## Work order
Print the lines in the listing below that fall between the line with "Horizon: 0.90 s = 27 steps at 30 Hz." and the line with "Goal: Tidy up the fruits", those two lines included, exactly as they stand and with nothing else.

[Start of Attachment]

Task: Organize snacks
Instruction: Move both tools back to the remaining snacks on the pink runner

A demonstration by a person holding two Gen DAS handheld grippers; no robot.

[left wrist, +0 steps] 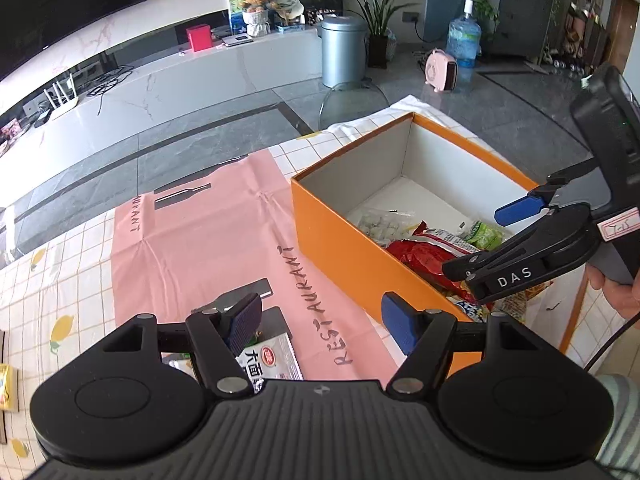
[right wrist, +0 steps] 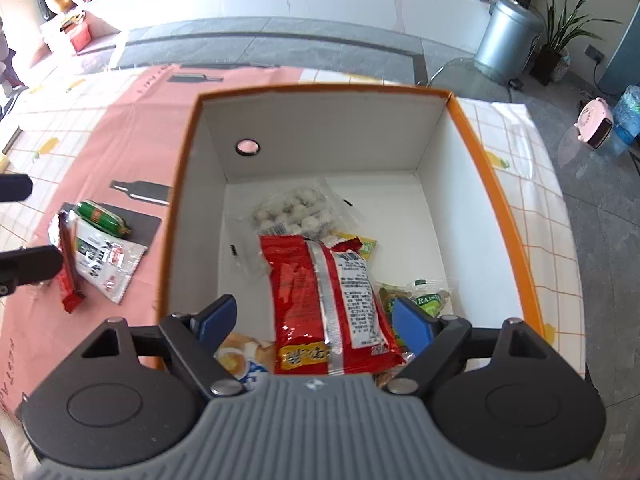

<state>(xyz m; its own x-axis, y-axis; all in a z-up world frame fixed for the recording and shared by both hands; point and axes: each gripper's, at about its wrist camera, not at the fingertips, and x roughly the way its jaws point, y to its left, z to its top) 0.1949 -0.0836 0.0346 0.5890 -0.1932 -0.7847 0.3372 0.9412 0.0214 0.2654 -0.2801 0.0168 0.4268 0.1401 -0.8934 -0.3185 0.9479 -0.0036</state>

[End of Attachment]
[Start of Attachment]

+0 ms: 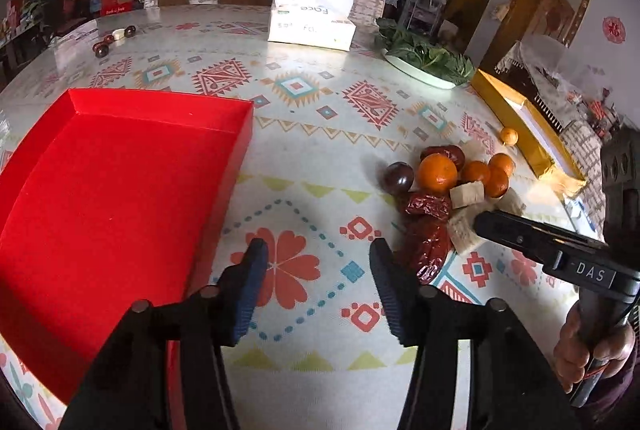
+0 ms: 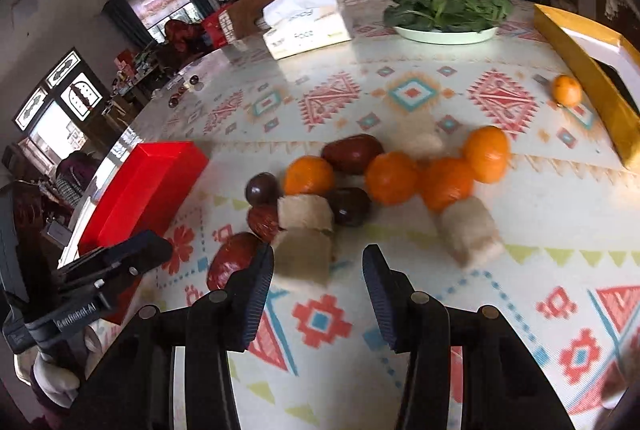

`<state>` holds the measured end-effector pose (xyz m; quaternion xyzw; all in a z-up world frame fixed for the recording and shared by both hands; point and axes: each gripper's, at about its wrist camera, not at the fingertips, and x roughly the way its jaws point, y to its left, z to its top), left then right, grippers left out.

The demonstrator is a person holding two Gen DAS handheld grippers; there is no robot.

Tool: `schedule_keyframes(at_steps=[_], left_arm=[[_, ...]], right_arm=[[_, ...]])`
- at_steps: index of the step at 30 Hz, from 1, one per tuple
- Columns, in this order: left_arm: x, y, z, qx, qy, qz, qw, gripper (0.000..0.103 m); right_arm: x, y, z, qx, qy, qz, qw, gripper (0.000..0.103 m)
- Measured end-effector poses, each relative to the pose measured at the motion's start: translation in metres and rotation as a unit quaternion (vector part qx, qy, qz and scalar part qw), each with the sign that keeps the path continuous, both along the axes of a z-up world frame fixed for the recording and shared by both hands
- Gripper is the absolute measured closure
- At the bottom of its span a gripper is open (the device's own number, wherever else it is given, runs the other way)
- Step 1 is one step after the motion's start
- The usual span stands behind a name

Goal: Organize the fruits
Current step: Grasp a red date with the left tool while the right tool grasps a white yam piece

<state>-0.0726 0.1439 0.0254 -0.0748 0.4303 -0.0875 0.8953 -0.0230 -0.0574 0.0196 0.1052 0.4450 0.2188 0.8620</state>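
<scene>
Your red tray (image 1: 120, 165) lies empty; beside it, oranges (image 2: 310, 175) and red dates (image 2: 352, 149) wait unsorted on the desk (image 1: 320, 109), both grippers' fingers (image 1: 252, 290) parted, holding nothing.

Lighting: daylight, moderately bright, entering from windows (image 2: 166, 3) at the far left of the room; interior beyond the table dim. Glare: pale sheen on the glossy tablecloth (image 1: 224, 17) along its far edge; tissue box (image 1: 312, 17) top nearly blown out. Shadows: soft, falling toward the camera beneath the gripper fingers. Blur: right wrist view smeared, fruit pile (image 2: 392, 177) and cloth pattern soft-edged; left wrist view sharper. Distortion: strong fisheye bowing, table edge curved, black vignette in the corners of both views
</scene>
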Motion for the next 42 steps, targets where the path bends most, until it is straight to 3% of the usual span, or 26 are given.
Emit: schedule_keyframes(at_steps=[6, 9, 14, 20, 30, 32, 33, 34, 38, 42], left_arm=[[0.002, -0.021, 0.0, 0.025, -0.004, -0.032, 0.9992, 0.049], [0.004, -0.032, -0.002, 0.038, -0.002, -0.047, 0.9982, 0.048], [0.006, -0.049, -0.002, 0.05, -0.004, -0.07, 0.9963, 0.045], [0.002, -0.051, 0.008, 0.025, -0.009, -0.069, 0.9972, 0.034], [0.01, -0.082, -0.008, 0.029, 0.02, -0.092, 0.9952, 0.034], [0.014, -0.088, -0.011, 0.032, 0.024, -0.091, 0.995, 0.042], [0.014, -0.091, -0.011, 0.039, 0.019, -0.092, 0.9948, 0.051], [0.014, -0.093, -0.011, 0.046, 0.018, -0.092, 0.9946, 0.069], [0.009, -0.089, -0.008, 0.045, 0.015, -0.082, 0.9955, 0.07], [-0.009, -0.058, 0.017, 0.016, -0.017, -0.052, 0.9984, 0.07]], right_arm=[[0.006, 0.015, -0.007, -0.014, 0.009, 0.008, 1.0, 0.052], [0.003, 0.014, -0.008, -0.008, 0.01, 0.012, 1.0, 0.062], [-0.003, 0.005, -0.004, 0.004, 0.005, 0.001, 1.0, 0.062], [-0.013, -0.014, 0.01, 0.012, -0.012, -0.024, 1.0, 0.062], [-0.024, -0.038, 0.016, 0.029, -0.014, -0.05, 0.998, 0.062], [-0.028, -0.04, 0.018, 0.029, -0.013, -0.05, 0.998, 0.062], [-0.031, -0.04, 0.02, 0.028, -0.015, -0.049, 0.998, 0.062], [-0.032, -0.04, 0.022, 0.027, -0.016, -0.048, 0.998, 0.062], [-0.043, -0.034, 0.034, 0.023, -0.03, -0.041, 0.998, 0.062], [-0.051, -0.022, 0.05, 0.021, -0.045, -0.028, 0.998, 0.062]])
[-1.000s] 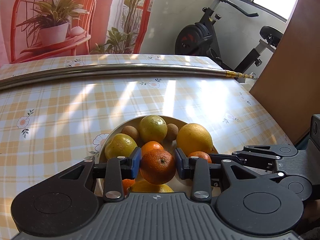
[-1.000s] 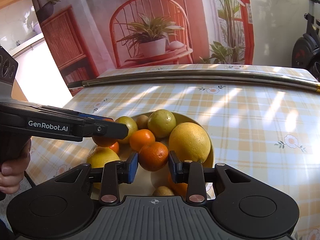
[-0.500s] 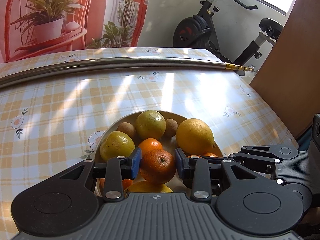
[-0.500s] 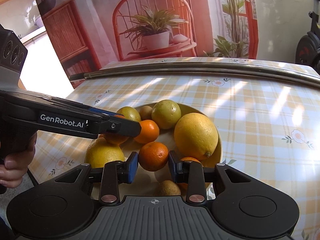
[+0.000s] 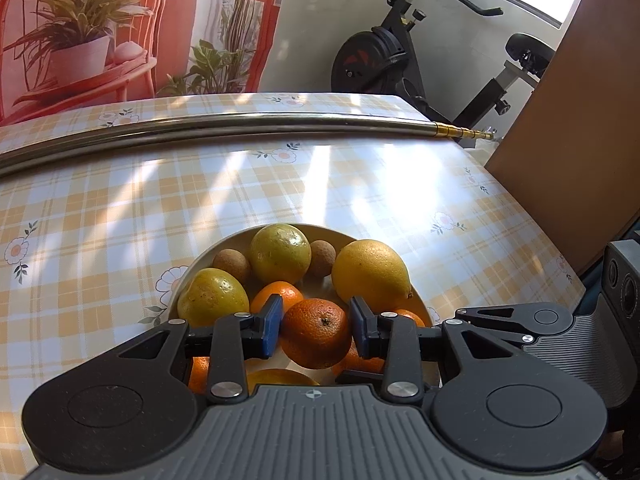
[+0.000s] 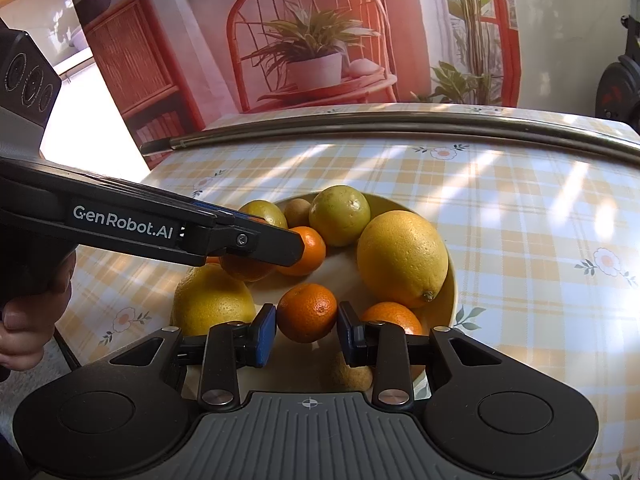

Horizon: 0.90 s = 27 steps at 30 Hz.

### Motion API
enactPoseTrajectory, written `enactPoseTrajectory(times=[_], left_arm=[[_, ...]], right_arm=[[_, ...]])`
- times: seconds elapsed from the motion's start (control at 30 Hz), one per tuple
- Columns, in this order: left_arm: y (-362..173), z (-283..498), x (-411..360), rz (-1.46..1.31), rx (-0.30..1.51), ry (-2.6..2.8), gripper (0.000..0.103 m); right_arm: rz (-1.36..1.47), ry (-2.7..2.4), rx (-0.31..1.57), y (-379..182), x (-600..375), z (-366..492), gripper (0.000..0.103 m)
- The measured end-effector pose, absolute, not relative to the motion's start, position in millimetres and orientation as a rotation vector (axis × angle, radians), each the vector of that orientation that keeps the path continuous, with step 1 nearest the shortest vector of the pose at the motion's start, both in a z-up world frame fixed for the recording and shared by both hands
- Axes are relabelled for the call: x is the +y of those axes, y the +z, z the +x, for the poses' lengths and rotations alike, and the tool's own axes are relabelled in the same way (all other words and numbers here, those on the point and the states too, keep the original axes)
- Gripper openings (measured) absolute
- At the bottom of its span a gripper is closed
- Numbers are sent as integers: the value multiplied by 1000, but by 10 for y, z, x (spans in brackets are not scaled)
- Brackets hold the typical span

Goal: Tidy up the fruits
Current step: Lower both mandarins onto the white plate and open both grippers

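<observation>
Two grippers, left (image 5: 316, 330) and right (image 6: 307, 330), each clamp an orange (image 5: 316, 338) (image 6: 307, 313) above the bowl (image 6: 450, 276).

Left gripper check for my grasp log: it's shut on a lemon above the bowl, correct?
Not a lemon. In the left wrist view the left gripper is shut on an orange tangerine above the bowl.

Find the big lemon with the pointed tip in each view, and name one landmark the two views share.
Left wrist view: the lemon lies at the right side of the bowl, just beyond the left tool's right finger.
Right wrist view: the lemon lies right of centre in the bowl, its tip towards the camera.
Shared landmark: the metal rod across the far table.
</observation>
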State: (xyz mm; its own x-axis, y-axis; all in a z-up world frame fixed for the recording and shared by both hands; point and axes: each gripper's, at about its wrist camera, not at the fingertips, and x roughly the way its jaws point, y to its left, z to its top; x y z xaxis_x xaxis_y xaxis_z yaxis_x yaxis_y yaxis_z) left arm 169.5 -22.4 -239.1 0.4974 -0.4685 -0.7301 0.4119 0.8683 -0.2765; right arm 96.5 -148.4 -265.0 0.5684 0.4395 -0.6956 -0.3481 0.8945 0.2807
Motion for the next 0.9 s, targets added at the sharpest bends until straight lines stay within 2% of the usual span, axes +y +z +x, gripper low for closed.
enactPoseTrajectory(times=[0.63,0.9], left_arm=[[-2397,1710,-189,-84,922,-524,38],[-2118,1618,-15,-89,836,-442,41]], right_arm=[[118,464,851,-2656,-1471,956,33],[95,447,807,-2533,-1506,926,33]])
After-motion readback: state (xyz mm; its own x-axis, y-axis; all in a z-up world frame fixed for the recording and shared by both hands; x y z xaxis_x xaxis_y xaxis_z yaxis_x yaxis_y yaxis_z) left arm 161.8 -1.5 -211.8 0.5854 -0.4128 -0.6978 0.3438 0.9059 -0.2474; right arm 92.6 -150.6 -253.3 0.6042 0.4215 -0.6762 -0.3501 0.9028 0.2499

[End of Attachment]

## Answer to this problem
Horizon: 0.90 s = 27 steps at 30 Hz.

### Motion API
enactPoseTrajectory, written `enactPoseTrajectory(times=[_], left_arm=[[_, ...]], right_arm=[[_, ...]])`
- times: seconds elapsed from the motion's start (control at 30 Hz), one per tuple
- Columns, in this order: left_arm: y (-362..173), z (-283..498), x (-411..360), rz (-1.46..1.31), rx (-0.30..1.51), ry (-2.6..2.8), gripper (0.000..0.103 m); right_arm: rz (-1.36..1.47), ry (-2.7..2.4), rx (-0.31..1.57), y (-379..182), x (-600..375), z (-366..492), gripper (0.000..0.103 m)
- The measured end-effector pose, absolute, not relative to the motion's start, position in millimetres and orientation as a rotation vector (axis × angle, radians), each the vector of that orientation that keeps the path continuous, with step 1 nearest the shortest vector of the pose at the motion's start, both in a z-up world frame fixed for the recording and shared by both hands
- Axes are relabelled for the call: x is the +y of those axes, y the +z, z the +x, for the poses' lengths and rotations alike, and the tool's own axes are relabelled in the same way (all other words and numbers here, those on the point and the states too, keep the original axes)
- Gripper openings (measured) absolute
- At the bottom of its span a gripper is closed
- Numbers are sent as integers: the value multiplied by 1000, but by 10 for y, z, x (spans in brackets are not scaled)
- Brackets hold the typical span

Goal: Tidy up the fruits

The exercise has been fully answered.